++++ Information given

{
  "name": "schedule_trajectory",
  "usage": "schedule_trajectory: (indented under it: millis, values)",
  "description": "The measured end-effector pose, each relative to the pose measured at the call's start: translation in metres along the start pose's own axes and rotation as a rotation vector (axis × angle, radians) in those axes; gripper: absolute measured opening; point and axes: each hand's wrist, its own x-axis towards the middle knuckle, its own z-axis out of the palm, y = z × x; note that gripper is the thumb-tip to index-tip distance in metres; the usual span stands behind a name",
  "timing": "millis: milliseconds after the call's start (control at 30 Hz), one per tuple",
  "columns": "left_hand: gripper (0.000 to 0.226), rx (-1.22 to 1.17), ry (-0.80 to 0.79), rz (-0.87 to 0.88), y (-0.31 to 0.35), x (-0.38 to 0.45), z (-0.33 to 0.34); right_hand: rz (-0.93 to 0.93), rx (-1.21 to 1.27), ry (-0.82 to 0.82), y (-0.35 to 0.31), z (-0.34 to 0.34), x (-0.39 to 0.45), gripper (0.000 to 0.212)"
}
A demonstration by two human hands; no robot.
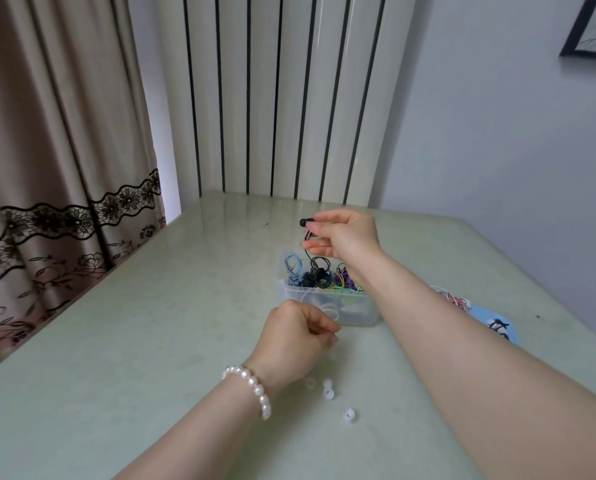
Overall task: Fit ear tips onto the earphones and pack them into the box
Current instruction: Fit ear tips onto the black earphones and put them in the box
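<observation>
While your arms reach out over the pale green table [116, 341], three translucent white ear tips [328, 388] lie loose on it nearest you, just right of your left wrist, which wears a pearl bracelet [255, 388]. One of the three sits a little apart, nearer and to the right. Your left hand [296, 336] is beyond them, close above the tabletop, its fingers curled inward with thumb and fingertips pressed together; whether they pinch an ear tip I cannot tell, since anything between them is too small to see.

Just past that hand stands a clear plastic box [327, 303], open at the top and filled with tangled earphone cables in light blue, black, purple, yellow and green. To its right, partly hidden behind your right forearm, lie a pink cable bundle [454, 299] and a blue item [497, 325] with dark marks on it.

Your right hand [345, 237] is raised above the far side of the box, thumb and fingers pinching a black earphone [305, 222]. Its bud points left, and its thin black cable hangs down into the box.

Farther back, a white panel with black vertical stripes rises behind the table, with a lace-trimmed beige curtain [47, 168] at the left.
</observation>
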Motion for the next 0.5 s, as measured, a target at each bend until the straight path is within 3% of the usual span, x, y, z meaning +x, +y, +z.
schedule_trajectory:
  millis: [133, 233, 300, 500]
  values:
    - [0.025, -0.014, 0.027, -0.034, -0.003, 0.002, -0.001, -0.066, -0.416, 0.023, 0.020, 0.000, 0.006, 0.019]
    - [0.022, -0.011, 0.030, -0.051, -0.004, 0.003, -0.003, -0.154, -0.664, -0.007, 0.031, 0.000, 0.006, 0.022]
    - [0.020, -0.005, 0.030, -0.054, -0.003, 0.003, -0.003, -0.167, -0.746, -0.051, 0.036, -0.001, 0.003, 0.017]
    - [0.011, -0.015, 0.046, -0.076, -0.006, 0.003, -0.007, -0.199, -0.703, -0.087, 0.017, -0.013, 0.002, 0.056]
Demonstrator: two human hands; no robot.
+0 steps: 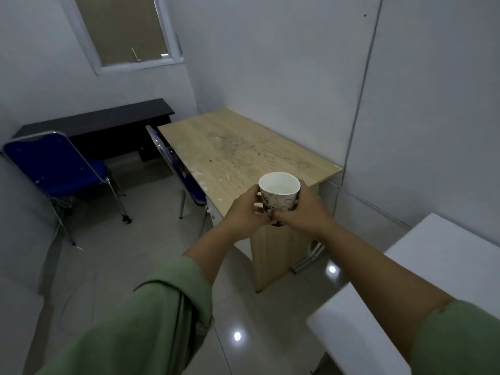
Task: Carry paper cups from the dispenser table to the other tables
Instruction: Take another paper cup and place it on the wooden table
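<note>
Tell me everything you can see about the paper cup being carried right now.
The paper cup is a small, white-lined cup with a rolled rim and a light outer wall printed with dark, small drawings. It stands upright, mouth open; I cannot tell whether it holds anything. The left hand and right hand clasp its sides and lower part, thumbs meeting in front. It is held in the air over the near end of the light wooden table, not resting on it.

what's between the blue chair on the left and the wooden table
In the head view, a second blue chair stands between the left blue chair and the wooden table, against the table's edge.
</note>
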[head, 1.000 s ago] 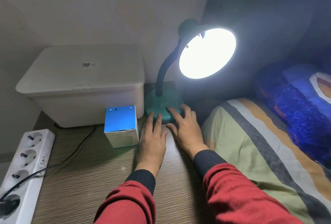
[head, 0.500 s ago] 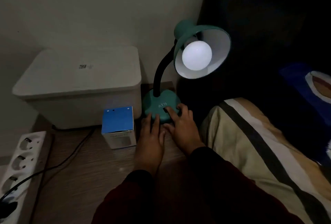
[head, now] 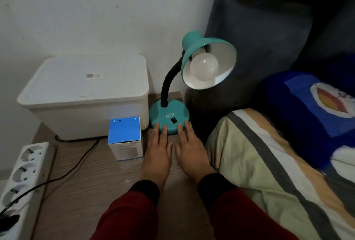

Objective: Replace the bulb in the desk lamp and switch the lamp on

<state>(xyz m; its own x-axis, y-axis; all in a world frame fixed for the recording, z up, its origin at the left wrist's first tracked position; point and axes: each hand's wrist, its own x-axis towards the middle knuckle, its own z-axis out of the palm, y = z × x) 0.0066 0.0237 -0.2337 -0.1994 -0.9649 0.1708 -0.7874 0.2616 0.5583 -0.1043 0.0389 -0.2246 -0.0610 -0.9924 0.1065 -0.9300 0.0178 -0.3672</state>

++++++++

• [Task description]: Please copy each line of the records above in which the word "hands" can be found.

• [Task result]:
A demonstration by two human hands; no robot.
Demonstrator: two human hands; no robot.

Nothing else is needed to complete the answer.